C# Expressions in XAML

Purpose

AXSG supports C#-based expressions directly in XAML attribute values while keeping the XAML document valid XML and preserving the local XAML binding context.

This feature exists for scenarios where plain property bindings are too limited and the user needs lightweight logic such as interpolation, arithmetic, boolean conditions, ternaries, or method calls without introducing converters, multibinding scaffolding, or extra code-behind glue.

Supported forms

Explicit expression form

Use the explicit expression marker when the value should always be interpreted as C#:

<TextBlock Text="{= FirstName + ' ' + LastName}" />
<TextBlock Text="{= (Price * Quantity).ToString('0.00')}" />
<Button IsEnabled="{= HasAccount && AgreedToTerms}" />

Shorthand expression form

Simple attribute values can also be interpreted as expressions when the target site is an expression-capable value position:

<TextBlock Text="{ProductName}" />
<TextBlock Text="{IsVip ? 'Gold' : 'Standard'}" />
<Button IsEnabled="{HasAccount && AgreedToTerms}" />

Interpolated string form

Interpolated expressions are supported directly:

<TextBlock Text="{$'{Quantity}x {ProductName}'}" />
<TextBlock Text="{$'Total: ${Price * Quantity:F2}'}" />

Resolution model

Expression binding resolution uses the current XAML semantic context.

Resolution order is:

  1. current binding/data context source (x:DataType, inferred compiled-binding source, or surrounding typed source)
  2. root type when the current scope is class-backed
  3. target object when the expression site requires target access
  4. event delegate parameters for inline event expressions and lambdas
  5. normal C# local/member/static lookup inside the generated expression wrapper

This lets the same expression syntax work across:

  • value properties
  • setters
  • control themes
  • templates
  • event handlers

Supported operations

The current implementation supports normal C# expression semantics for:

  • member access
  • method calls
  • indexers
  • arithmetic
  • comparison operators
  • logical operators
  • null-coalescing
  • ternary expressions
  • string interpolation
  • format strings inside interpolation
  • unary negation and boolean negation

Examples:

<TextBlock Text="{= Count * Count}" />
<TextBlock Text="{= Nickname ?? ('alias:' + FirstName)}" />
<TextBlock Text="{= Tags[0] + ', ' + Tags[1]}" />
<TextBlock Text="{= FormatSummary(FirstName, LastName, Count)}" />
<TextBlock IsVisible="{!IsLoading}" />

Event expressions and lambdas

Event values can use inline lambda expressions when the target event has a delegate type that can be matched by the provided lambda shape.

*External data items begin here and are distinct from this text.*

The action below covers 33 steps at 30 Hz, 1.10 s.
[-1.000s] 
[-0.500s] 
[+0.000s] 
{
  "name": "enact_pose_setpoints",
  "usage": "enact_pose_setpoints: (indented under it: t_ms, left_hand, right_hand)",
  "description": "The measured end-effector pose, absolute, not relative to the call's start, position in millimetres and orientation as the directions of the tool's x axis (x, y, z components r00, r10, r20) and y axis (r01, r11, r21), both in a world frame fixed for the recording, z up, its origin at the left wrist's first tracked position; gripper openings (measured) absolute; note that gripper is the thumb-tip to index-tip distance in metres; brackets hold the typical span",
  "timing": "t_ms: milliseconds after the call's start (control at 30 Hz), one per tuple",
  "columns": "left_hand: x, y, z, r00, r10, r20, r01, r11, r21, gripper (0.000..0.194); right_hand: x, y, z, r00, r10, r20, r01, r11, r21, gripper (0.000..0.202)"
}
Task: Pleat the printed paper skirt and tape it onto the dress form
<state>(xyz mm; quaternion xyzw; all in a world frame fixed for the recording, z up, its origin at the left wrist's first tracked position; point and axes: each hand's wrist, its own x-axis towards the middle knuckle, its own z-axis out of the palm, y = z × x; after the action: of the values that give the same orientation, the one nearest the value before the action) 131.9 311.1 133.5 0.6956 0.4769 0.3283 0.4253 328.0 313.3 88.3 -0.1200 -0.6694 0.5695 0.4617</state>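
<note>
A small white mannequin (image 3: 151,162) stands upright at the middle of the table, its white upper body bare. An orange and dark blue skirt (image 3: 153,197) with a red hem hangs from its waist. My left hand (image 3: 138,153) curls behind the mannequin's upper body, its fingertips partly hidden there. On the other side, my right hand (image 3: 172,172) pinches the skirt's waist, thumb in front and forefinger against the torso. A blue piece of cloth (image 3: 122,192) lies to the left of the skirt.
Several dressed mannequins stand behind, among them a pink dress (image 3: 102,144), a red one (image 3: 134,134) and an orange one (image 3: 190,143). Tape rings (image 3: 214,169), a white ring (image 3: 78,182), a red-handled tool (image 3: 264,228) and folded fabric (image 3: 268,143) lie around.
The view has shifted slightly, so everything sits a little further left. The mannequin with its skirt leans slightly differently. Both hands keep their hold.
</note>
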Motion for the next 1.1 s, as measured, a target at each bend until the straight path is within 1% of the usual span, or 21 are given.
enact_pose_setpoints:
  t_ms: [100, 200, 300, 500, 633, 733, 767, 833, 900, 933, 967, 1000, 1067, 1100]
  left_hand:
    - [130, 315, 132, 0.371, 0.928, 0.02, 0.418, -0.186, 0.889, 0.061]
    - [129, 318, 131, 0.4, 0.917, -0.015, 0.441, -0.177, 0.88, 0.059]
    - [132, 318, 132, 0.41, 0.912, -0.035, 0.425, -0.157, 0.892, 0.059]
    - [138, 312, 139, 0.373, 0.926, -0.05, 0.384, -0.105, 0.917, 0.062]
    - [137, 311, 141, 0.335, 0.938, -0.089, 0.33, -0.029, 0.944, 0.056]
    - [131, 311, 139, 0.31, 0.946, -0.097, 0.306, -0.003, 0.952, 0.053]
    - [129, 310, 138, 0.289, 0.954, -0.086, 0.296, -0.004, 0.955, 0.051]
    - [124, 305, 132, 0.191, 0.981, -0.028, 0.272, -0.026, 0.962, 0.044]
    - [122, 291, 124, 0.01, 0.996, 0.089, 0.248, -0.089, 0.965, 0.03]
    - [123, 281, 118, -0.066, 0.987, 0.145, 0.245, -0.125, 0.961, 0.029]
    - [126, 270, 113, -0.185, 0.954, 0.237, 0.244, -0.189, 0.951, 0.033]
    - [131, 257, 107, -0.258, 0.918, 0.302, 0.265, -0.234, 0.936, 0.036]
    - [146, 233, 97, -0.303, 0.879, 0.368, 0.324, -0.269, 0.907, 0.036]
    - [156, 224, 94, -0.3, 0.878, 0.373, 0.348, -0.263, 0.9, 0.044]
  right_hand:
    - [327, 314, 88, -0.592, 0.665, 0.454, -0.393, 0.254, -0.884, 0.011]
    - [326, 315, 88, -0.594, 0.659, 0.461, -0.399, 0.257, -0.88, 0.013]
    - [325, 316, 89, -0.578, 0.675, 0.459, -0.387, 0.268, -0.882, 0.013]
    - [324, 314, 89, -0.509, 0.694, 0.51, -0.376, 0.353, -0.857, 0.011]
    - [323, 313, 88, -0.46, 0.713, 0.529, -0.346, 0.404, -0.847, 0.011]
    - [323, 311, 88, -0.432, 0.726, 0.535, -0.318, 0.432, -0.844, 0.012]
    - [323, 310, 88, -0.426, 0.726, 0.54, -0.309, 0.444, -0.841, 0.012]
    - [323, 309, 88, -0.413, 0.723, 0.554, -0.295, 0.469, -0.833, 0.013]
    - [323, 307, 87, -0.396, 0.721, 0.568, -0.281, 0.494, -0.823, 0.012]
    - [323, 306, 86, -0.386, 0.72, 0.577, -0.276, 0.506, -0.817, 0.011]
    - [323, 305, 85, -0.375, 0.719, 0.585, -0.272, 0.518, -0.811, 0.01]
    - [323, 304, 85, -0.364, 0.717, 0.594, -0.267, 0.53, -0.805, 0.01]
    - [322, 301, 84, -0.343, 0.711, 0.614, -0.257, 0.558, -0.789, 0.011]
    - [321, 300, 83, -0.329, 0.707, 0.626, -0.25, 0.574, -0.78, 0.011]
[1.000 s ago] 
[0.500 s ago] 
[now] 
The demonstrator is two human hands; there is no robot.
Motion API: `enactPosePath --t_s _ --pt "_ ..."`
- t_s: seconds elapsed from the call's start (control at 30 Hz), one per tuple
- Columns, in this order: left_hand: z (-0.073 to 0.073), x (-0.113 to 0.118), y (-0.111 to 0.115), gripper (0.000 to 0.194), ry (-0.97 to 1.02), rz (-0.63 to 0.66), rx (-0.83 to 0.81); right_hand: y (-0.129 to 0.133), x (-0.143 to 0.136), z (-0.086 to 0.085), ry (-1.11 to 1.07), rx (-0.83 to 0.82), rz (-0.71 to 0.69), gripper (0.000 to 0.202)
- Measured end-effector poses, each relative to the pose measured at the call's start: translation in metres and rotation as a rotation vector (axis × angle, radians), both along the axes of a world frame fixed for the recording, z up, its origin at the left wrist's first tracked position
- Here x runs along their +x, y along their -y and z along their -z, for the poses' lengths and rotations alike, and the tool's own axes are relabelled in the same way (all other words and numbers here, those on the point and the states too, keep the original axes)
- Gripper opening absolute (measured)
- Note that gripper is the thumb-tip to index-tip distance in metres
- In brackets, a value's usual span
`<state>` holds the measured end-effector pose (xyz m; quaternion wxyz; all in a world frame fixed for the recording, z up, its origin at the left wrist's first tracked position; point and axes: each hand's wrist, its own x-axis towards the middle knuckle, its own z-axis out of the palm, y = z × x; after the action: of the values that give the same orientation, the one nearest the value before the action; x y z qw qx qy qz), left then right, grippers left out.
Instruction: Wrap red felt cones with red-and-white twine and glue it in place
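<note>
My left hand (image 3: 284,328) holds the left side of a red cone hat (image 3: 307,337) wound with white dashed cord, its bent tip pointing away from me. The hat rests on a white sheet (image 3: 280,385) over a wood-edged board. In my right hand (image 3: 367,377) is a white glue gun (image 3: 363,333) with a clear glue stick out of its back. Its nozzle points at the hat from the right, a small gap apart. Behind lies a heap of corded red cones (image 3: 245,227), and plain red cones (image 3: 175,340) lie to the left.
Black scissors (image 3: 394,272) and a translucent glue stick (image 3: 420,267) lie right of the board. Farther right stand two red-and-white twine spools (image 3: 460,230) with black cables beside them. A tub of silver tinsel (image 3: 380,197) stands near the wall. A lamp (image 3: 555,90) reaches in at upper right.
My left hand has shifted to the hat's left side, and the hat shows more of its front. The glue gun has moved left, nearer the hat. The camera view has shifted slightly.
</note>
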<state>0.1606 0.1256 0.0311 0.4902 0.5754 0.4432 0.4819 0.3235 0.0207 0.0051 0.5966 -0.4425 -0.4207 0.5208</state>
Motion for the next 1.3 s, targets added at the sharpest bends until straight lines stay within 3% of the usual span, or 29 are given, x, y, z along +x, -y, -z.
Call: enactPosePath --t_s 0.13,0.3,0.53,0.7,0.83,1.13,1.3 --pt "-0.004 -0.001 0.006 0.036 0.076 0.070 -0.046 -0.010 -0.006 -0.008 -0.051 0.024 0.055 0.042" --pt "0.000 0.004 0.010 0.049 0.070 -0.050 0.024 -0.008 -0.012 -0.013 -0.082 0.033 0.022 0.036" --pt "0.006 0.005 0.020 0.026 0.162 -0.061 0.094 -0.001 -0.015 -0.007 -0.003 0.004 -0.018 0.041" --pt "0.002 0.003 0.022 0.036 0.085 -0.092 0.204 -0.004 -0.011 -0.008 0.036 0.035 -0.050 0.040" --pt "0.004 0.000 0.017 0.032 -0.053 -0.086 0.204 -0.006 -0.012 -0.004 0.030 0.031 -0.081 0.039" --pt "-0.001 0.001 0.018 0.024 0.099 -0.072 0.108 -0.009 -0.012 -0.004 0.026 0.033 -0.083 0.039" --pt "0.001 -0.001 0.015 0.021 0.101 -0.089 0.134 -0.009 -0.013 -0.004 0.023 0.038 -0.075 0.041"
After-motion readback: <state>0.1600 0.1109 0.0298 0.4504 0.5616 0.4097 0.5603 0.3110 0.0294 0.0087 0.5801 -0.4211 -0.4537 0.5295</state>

<Button Content="{$'Clicked {ClickCount} times'}"
        Click="{(s, e) => ClickCount++}" />

Statement-style event logic that exceeds a single expression should use the inline C# surface documented in Inline C# Code.

Validity rules

  • The XAML file remains valid XML.
  • The expression site must be one that AXSG recognizes as expression-capable.
  • Event lambda expressions are currently synchronous.
  • Async inline event lambdas are rejected.
  • Expression analysis uses the same project compilation and symbol model as the source generator and language service.

Diagnostics

Common failures surface as AXSG semantic diagnostics, for example:

  • missing or unresolved typed source context
  • invalid event lambda shape for the target delegate
  • unsupported async inline event lambdas
  • unresolved members or methods

Language-service behavior

Expressions participate in the AXSG language service.

Supported editor features include:

  • completion
  • hover
  • go to definition
  • go to declaration
  • find references
  • semantic highlighting
  • type inlay hints
  • rename propagation

This applies to:

  • explicit expressions
  • shorthand expressions
  • interpolated expressions
  • event lambdas

Runtime and hot reload

Expressions are compiled into generated binding/runtime helpers rather than interpreted through reflection.

Hot reload support remains available, but changes that alter generated code shape may be handled through the generated reload path instead of a pure runtime fallback path.

Relationship to inline C# blocks

Use expression syntax when the code is naturally a value expression or a compact event lambda.

Use inline C# blocks when you need:

  • multiple statements
  • imperative event logic
  • CDATA content blocks
  • explicit control over the inline code payload

See Inline C# Code for that surface.